Ma non esiste già la pensione di cittadinanza come assegno minimo di garanzia? In realtà, si tratta di due prestazioni economiche con finalità differenti: la pensione di cittadinanza, in fatti, è un sussidio destinato ai nuclei familiari in condizioni economiche precarie. La nuova pensione di garanzia per i giovani, invece, sarà un trattamento di previdenza, e non di assistenza, volto a integrare il reddito di chi avrà alle spalle almeno 20 anni di contributi. Ma procediamo con ordine.

Pensione per chi non possiede contributi prima del 1996

Innanzitutto, è bene fare chiarezza sull’attuale situazione dei lavoratori che hanno iniziato a contribuire dal 1996 in poi. Per questi lavoratori più giovani:

  • il calcolo della pensione è integralmente contributivo, basato sugli accrediti effettuati e sull’età pensionabile, e non sugli ultimi redditi, come il calcolo retributivo;
  • non è possibile ottenere l’integrazione al trattamento minimo Inps e le maggiorazioni, che nella generalità dei casi consentono di arrivare anche a 650 euro al mese di pensione;
  • non è possibile ottenere la pensione di vecchiaia a 67 anni, se l’assegno non è almeno pari a 1,5 volte l’assegno sociale, cioè a circa 687 euro al mese; se l’assegno è inferiore, in pratica, bisogna continuare a lavorare sino a 71 anni per ottenere la pensione di vecchiaia contributiva (per questa pensione bastano però 5 anni di contributi).

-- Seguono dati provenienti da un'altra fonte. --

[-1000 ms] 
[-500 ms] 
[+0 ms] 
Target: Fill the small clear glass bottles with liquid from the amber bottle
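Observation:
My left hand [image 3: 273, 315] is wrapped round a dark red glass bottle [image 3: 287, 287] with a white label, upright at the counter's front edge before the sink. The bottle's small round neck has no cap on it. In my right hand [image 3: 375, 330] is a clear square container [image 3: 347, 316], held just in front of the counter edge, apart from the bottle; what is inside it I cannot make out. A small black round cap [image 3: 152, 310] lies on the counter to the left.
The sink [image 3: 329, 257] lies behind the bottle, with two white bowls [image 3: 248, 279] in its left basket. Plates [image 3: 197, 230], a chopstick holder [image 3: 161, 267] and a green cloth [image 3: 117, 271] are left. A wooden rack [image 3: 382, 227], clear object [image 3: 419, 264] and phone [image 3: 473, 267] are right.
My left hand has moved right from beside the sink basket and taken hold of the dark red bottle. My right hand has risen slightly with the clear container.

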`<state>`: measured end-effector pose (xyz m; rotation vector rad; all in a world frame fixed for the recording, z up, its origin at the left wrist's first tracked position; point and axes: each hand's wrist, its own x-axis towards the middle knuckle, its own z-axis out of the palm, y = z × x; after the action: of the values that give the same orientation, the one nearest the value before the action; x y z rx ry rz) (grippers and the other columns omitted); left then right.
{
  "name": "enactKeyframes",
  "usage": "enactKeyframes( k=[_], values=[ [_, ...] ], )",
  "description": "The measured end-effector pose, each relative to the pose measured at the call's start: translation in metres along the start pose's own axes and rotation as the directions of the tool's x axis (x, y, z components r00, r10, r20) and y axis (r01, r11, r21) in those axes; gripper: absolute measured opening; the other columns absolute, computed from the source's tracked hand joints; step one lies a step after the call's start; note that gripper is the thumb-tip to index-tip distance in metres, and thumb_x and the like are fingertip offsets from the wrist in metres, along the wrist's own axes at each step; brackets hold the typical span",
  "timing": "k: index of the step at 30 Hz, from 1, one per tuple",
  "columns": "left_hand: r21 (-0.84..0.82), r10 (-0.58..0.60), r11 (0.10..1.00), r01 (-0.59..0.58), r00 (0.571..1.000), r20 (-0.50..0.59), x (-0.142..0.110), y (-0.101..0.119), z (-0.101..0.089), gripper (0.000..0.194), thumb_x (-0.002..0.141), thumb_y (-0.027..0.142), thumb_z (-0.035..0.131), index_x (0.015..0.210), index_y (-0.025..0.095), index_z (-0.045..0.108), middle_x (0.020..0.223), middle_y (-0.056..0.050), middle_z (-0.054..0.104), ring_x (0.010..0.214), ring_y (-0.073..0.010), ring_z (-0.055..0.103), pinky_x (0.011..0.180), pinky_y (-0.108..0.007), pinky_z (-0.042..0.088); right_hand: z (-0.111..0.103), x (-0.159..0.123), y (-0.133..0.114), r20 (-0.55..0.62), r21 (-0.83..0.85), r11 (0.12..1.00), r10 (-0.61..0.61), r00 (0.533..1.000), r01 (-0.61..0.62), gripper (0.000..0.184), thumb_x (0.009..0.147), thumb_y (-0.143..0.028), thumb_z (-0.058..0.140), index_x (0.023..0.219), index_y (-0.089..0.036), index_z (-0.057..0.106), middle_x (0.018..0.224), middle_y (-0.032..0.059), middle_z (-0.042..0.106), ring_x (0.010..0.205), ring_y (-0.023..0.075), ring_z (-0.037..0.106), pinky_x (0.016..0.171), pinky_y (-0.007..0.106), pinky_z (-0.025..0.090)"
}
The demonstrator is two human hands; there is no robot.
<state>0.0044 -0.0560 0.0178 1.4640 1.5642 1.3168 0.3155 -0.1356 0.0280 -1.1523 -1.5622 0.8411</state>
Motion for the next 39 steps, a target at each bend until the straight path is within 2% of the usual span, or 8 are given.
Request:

Insomma, la situazione dei lavoratori più giovani è veramente critica, considerando anche la precarietà della maggior parte degli appartenenti alla categoria, quindi la presenza di numerosi periodi privi di contributi, non utili alla pensione.

Pensione di garanzia per i giovani

Per rimediare a questa catastrofe, che incombe sulle generazioni più giovani, è allo studio un nuovo trattamento, la pensione minima di garanzia: grazie a questa nuova prestazione economica, i lavoratori privi di versamenti al 1996, con almeno 20 anni di contributi alle spalle, avranno diritto a una pensione minima, al di sotto della quale non si potrà scendere, proprio come avviene per il trattamento minimo.

In base alle precedenti proposte in argomento, la pensione minima dovrebbe essere pari a 650 euro al mese, e potrebbe crescere di 30 euro per ogni anno di lavoro in più, fino a un massimo di 1.000 euro.

Altre proposte prevedono invece la limitazione dell’assegno- soglia per accedere alla pensione di vecchiaia ordinaria, a 67 anni (requisito valido nel biennio 2019-2020): l’assegno minimo dovrebbe ammontare a 1,2 volte l’assegno sociale, quindi a circa 538 euro, e non più a 1,5 volte l’assegno sociale, quindi a 687 euro. In questo modo, si agevolerebbe l’uscita dei lavoratori, senza obbligarli a prestare servizio oltre i 70 anni.